Every line of the listing belongs in your answer exactly as written; the images do not.

= = = = = = =

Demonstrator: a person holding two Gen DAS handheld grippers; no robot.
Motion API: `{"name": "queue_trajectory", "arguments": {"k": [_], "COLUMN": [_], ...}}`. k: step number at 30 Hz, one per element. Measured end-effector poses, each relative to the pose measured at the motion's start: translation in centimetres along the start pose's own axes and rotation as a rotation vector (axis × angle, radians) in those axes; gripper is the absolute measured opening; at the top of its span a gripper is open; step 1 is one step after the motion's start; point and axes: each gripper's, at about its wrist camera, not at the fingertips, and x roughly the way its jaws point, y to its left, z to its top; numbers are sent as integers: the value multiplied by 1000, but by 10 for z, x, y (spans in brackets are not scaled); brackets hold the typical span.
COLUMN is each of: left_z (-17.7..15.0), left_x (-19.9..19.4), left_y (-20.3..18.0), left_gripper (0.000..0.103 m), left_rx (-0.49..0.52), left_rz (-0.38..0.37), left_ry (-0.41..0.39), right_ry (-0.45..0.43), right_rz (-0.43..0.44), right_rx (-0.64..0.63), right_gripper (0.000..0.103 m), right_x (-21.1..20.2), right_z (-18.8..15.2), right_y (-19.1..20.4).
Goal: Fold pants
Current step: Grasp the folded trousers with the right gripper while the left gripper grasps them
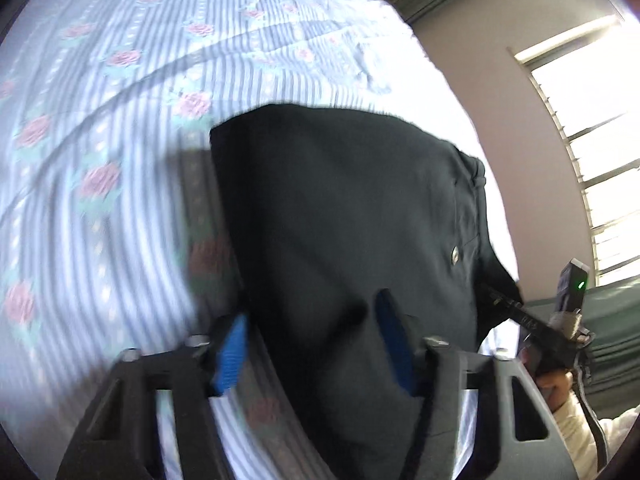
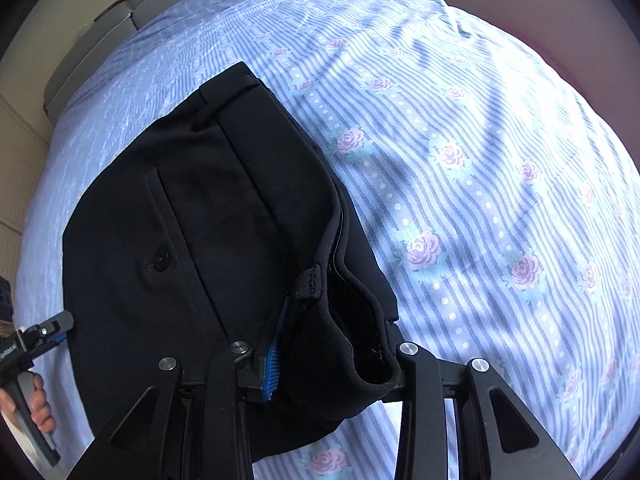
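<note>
Black pants [image 1: 340,208] lie folded on the bed, with a back pocket button [image 1: 455,255] showing. My left gripper [image 1: 312,348] hangs over their near end. Its blue pads [image 1: 232,354] stand apart, one beside the fabric's edge and one over it, and they press on nothing. In the right wrist view the pants [image 2: 200,220] fill the left half. There my right gripper [image 2: 340,354] is shut on the bunched waistband [image 2: 352,320], which hides its right pad. The left gripper [image 2: 60,326] shows at the pants' left edge, and the right gripper [image 1: 516,312] at their right corner.
The bed sheet [image 2: 480,160], blue-striped with pink roses, spreads wide around the pants. A bright window [image 1: 592,160] and wall stand to the right in the left wrist view. A person's hand [image 2: 40,404] holds the left gripper's handle. A grey bed frame [image 2: 100,40] borders the far left.
</note>
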Motion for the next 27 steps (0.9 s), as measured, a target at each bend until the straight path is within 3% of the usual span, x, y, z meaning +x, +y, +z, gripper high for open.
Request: {"name": "queue_trajectory", "arguments": {"k": [5, 9, 13, 16, 19, 27], "left_z": [18, 29, 28, 30, 29, 13], "left_x": [18, 29, 29, 23, 8, -52], "left_y": [13, 5, -8, -23, -47, -111], "left_gripper": [42, 44, 43, 30, 18, 15], "left_rx": [-37, -54, -98, -106, -76, -11], "left_rz": [-139, -162, -72, 23, 104, 122], "left_ry": [-7, -8, 8, 26, 15, -56], "right_ry": [-35, -42, -20, 8, 36, -31], "right_rz": [-50, -45, 12, 53, 96, 201], "right_rx": [-2, 25, 85, 128, 121, 4], "right_gripper": [35, 37, 38, 38, 31, 25], "right_x": [7, 13, 20, 22, 14, -57], "right_z": [-1, 4, 12, 16, 21, 32], "right_y": [17, 16, 3, -4, -6, 11]}}
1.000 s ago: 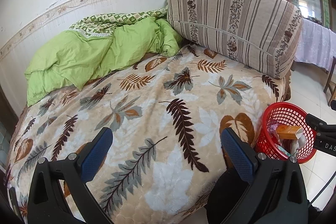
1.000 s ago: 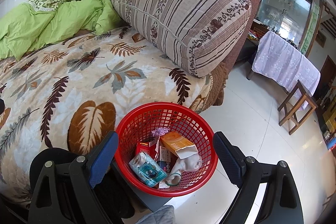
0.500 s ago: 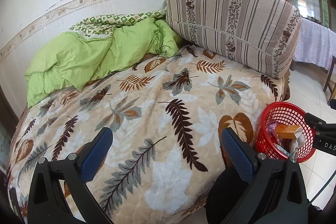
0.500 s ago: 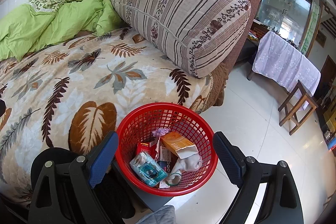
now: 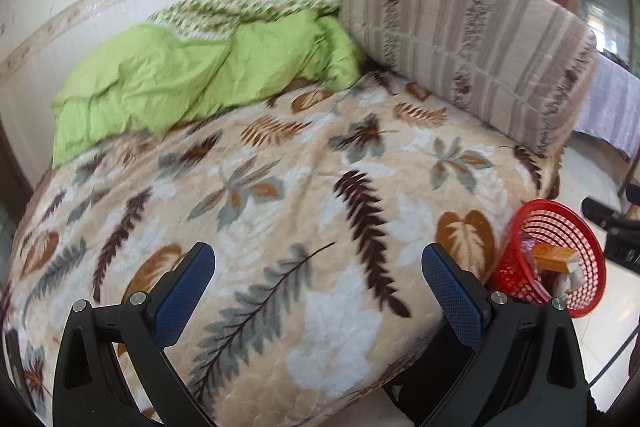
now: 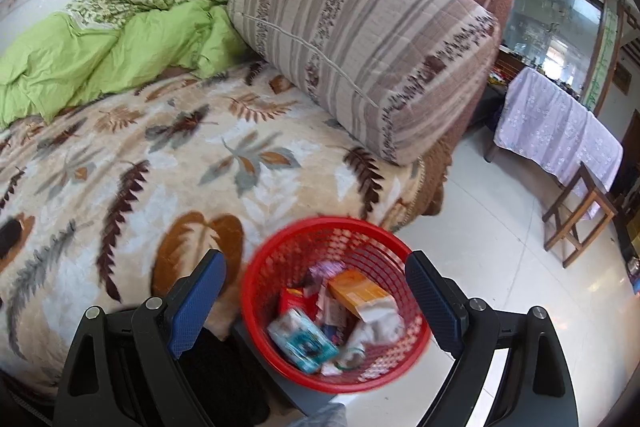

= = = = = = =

▶ Solution:
Demonstrator: a person holding two Gen DAS handheld grippers; no robot.
Motion API: `{"name": "queue_trajectory", "arguments": {"k": [_], "COLUMN": [_], ...}}`. k: step number at 30 Hz, one per element. Measured end-effector poses, each relative to the pose measured at the motion's start: translation in centimetres along the start pose's own axes and rotation as a rotation vector (axis × angle, radians) in those axes; gripper is the absolute measured opening; at the top of its span a gripper is open; step 1 is one step after the motion's start; point and axes: each gripper's, at about its wrist camera, not at the fingertips, and x roughly the way its jaws point, y to its left, z to its top; numbers are sent as integers: the value multiplied by 1000, but by 10 for z, x, y (spans in brackets are not scaled); brackets hold the typical span.
COLUMN is each of: left_z (-17.7..15.0), left_x (-19.9..19.4), left_y (-20.3..18.0), left_gripper (0.000..0.103 m), left_rx (-0.49..0.52), left_rz (-0.38..0.37), left_ry (-0.41..0.39), right_ry (-0.45..0.43), right_rz (-0.43..0.44), right_rx (-0.64..0.63), right_gripper (0.000..0.103 m), right_x (-21.1..20.2), right_z (-18.8..15.2), right_y (-19.1..20.4).
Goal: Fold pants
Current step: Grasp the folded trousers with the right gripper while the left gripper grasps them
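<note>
Black pants [image 1: 340,208] lie folded on the bed, with a back pocket button [image 1: 455,255] showing. My left gripper [image 1: 312,348] hangs over their near end. Its blue pads [image 1: 232,354] stand apart, one beside the fabric's edge and one over it, and they press on nothing. In the right wrist view the pants [image 2: 200,220] fill the left half. There my right gripper [image 2: 340,354] is shut on the bunched waistband [image 2: 352,320], which hides its right pad. The left gripper [image 2: 60,326] shows at the pants' left edge, and the right gripper [image 1: 516,312] at their right corner.
The bed sheet [image 2: 480,160], blue-striped with pink roses, spreads wide around the pants. A bright window [image 1: 592,160] and wall stand to the right in the left wrist view. A person's hand [image 2: 40,404] holds the left gripper's handle. A grey bed frame [image 2: 100,40] borders the far left.
</note>
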Motion for the next 27 steps (0.9 s), as measured, a target at each bend until the straight path is within 3% of the usual span, x, y, z meaning +x, +y, +z, gripper high for open.
Request: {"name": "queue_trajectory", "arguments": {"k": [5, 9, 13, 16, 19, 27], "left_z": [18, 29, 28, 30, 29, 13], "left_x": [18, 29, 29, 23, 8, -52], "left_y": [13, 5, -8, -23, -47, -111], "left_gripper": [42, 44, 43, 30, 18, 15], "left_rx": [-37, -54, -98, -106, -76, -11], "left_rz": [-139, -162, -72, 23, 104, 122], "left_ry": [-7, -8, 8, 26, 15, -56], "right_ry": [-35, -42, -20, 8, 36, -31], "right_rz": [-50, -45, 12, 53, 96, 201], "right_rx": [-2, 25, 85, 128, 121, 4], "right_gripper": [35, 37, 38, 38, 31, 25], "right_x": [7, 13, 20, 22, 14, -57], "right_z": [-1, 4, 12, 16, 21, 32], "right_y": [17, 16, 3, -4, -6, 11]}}
1.000 s ago: 
1.000 s ago: 
0.500 s ago: 
0.500 s ago: 
now: 
now: 

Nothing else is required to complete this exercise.